### EXERCISE:
Print the listing again exactly, leaving nothing out.

### DATA EXTRACT:
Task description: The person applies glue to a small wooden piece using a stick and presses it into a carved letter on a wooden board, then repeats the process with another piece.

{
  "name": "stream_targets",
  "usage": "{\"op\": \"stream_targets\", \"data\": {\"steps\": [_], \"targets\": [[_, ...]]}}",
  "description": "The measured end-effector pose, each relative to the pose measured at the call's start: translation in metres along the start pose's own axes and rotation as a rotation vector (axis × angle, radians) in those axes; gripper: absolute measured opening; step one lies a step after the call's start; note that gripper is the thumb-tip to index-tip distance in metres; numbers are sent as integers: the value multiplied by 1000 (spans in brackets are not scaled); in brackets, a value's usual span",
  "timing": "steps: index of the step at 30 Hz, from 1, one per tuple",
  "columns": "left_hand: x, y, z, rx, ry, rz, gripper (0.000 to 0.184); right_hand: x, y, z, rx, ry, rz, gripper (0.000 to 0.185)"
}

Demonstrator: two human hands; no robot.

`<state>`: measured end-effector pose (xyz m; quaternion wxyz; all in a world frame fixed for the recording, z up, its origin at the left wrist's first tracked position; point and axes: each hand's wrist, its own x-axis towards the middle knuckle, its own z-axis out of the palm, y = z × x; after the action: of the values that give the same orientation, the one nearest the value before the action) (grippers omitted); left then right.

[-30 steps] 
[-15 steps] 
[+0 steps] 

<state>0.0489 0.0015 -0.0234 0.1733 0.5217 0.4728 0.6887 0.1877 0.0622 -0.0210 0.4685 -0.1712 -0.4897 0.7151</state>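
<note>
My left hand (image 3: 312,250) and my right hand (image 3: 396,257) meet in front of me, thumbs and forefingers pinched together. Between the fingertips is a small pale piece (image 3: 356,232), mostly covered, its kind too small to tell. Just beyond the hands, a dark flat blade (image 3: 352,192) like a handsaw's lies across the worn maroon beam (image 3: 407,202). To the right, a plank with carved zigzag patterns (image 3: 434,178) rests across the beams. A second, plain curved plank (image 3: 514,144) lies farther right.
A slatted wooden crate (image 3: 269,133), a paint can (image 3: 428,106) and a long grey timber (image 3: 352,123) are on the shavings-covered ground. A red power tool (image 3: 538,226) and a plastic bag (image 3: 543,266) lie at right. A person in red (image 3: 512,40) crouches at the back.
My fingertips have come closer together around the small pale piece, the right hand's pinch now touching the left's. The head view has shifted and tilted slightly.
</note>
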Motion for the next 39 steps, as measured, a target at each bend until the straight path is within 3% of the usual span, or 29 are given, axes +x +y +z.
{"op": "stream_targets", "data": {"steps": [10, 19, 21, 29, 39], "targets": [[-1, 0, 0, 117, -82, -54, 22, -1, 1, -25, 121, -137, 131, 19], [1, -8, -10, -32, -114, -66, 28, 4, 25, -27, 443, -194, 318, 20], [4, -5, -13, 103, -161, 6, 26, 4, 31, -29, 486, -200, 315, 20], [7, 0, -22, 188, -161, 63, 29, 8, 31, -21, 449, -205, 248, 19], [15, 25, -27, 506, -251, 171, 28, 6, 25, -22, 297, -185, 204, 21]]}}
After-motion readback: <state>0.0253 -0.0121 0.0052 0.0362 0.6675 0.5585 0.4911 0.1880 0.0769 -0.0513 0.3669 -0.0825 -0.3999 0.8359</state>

### SOLUTION TO THE EXERCISE:
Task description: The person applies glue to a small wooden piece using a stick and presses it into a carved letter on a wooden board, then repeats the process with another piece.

{
  "name": "stream_targets",
  "usage": "{\"op\": \"stream_targets\", \"data\": {\"steps\": [_], \"targets\": [[_, ...]]}}",
  "description": "The measured end-effector pose, each relative to the pose measured at the call's start: translation in metres along the start pose's own axes and rotation as a rotation vector (axis × angle, radians) in those axes; gripper: absolute measured opening; step one lies a step after the call's start; note that gripper is the thumb-tip to index-tip distance in metres; numbers are sent as integers: the value multiplied by 1000 (spans in brackets are not scaled); in brackets, a value's usual span",
  "timing": "steps: index of the step at 30 Hz, from 1, one per tuple",
  "columns": "left_hand: x, y, z, rx, ry, rz, gripper (0.000 to 0.184); right_hand: x, y, z, rx, ry, rz, gripper (0.000 to 0.185)"
}

Demonstrator: two human hands; no robot.

`<state>`: measured end-effector pose (xyz m; quaternion wxyz; all in a world frame fixed for the recording, z up, its origin at the left wrist's first tracked position; point and axes: each hand's wrist, its own x-axis towards the middle knuckle, its own z-axis out of the palm, y = z × x; after the action: of the values that give the same orientation, the one nearest the value before the action) (grippers omitted); left then right.

[-30 steps] 
[-15 steps] 
[+0 steps] 

<state>0.0489 0.0015 -0.0234 0.1733 0.5217 0.4728 0.6887 0.1877 0.0622 -0.0210 0.4685 -0.1712 -0.4897 0.7151</state>
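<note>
My left hand (image 3: 312,250) and my right hand (image 3: 396,257) meet in front of me, thumbs and forefingers pinched together. Between the fingertips is a small pale piece (image 3: 356,232), mostly covered, its kind too small to tell. Just beyond the hands, a dark flat blade (image 3: 352,192) like a handsaw's lies across the worn maroon beam (image 3: 407,202). To the right, a plank with carved zigzag patterns (image 3: 434,178) rests across the beams. A second, plain curved plank (image 3: 514,144) lies farther right.
A slatted wooden crate (image 3: 269,133), a paint can (image 3: 428,106) and a long grey timber (image 3: 352,123) are on the shavings-covered ground. A red power tool (image 3: 538,226) and a plastic bag (image 3: 543,266) lie at right. A person in red (image 3: 512,40) crouches at the back.
My fingertips have come closer together around the small pale piece, the right hand's pinch now touching the left's. The head view has shifted and tilted slightly.
</note>
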Motion for the next 39 steps, as measured, a target at each bend until the straight path is within 3% of the usual span, or 29 are given, axes +x +y +z.
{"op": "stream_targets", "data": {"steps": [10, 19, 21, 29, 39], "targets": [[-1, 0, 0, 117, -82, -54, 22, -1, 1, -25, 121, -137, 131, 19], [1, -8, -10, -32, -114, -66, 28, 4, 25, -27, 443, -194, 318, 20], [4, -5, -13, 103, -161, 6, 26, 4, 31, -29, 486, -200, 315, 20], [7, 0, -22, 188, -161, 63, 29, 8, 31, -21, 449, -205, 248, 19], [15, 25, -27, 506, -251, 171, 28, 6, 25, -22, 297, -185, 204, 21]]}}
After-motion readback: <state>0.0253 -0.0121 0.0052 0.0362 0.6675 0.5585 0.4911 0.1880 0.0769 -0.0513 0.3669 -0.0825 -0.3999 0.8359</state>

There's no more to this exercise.